Seu Explicatudo

Seus amigos estavam habituados ao seu modo peculiar de compreender e explicar o mundo. Nada o assombrava, por mais terrível que pudesse parecer aos outros. Para todos os acontecimentos encontrava uma explicação que lhe parecia perfeitamente razoável e suficiente. Não dava a menor bola para mistérios. Segundo ele, mistérios são apenas fenômenos não explicados. Uma boa explicação fulmina qualquer mistério. Sempre com uma explicação pronta para tudo, ganhou o justo apelido de Seu Explicatudo.

Não se pense que era um homem culto, capaz de explanações eruditas ou de arrazoados teológicos ou filosóficos. Nada disso. Não cursara mais do que o ensino fundamental, mas era uma pessoa atenta às coisas e ao mundo. Lia tudo o que lhe caía nas mãos e sempre encontrava uma conexão entre um acontecimento e outro. Nem sempre convencia seus ouvintes, por mais que suas explicações tivessem fundadas em certezas quase absolutas.

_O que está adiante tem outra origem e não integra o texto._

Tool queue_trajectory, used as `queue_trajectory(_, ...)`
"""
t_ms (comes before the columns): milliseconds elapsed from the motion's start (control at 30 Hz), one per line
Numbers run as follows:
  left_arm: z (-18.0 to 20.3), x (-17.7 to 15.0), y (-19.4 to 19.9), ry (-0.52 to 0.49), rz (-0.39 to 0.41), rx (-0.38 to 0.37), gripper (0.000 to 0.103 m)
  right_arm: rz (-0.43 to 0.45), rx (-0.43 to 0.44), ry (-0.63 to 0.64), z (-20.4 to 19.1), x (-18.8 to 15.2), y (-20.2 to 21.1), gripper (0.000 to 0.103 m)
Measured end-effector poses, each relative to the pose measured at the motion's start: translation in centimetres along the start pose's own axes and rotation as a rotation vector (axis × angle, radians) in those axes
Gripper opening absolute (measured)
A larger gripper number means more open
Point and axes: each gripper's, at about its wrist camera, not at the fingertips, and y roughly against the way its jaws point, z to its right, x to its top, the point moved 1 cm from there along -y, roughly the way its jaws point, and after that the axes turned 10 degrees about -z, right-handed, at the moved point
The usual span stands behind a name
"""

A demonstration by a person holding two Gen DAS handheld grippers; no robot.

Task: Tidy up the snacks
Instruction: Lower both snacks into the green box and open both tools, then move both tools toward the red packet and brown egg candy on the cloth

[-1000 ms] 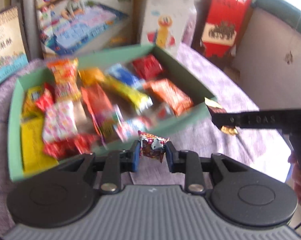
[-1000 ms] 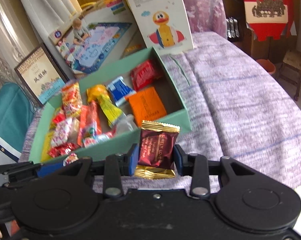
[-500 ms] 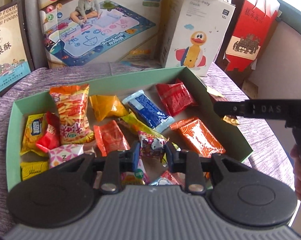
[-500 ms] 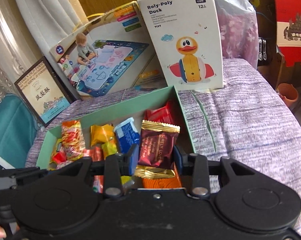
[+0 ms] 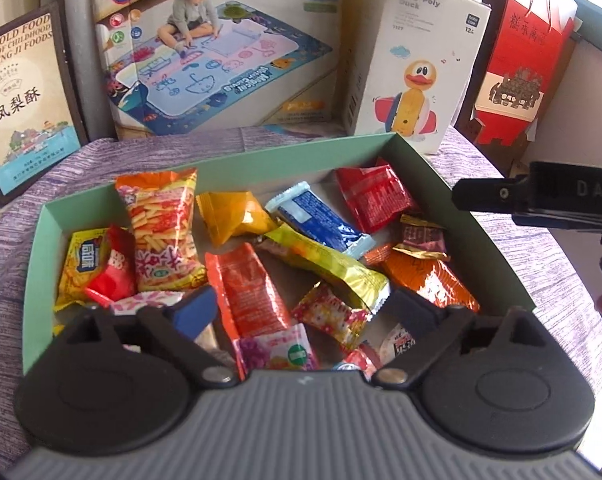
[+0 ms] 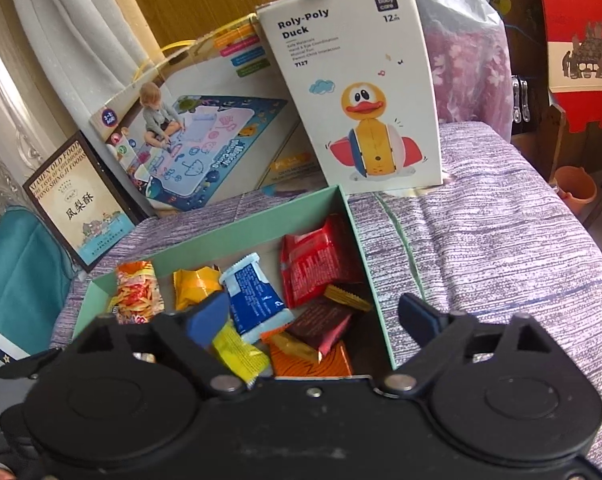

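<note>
Both snacks dropped into the green box (image 5: 257, 162); only the left view shows the pink candy (image 5: 333, 316).

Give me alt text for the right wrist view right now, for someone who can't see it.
The right gripper hangs with its jaws opening over a green box of snack packets, a dark maroon packet lying loose in the box below the jaws. The box sits on a purple cloth, with a Roly-Poly Duck box upright behind it.
</note>
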Motion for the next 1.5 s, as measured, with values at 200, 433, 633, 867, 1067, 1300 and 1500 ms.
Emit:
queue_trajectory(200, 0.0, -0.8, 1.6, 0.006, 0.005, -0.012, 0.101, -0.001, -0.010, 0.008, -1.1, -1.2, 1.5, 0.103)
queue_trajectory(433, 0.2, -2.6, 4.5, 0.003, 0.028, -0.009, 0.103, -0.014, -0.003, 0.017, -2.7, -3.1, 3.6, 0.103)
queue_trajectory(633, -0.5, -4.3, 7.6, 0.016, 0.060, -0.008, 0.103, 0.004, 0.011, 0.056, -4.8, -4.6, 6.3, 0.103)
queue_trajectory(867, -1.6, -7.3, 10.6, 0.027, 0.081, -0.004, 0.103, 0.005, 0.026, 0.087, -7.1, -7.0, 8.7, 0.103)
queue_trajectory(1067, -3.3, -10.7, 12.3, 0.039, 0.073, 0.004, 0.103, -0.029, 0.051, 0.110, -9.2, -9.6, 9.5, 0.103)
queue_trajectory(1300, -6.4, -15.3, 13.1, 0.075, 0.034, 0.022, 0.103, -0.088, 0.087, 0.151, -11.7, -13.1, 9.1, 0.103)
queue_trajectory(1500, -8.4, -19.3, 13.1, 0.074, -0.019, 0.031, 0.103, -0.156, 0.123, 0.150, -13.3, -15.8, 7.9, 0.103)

A depender da complexidade do acontecimento, sua explicação, não raro, apoiava-se em alguma teoria conspiratória. Por exemplo, quanto ao trânsito de naves espaciais pela nossa atmosfera, de evidente comprovação, segundo ele, por incontáveis testemunhos mundo a fora. Por que parte das pessoas nega o fato? Ele se perguntava, enquanto discorria sobre o tema diante de pequena platéia atenta às suas explicações. Resposta, medo. Por puro medo, as pessoas negam realidades que as assombram. Segundo Seu Explicatudo, esse é modo que as pessoas encontraram para lidar com as ameaças. Afastam a realidade intrusa do campo de sua percepção. Pronto, tá resolvido o problema. Sua explanação não se detinha aí. No caso das naves espaciais, seria impossível não terem sido percebidas pela Força Aérea dos Estados Unidos. É claro que foram. E Por que não confirmam o fato e acabam com a incerteza? Pura estratégia. Sonegar informações faz parte de sua política de evitar pânico. É o mesmo procedimento que adotam quando escamoteiam informação sobre uma epidemia, por exemplo.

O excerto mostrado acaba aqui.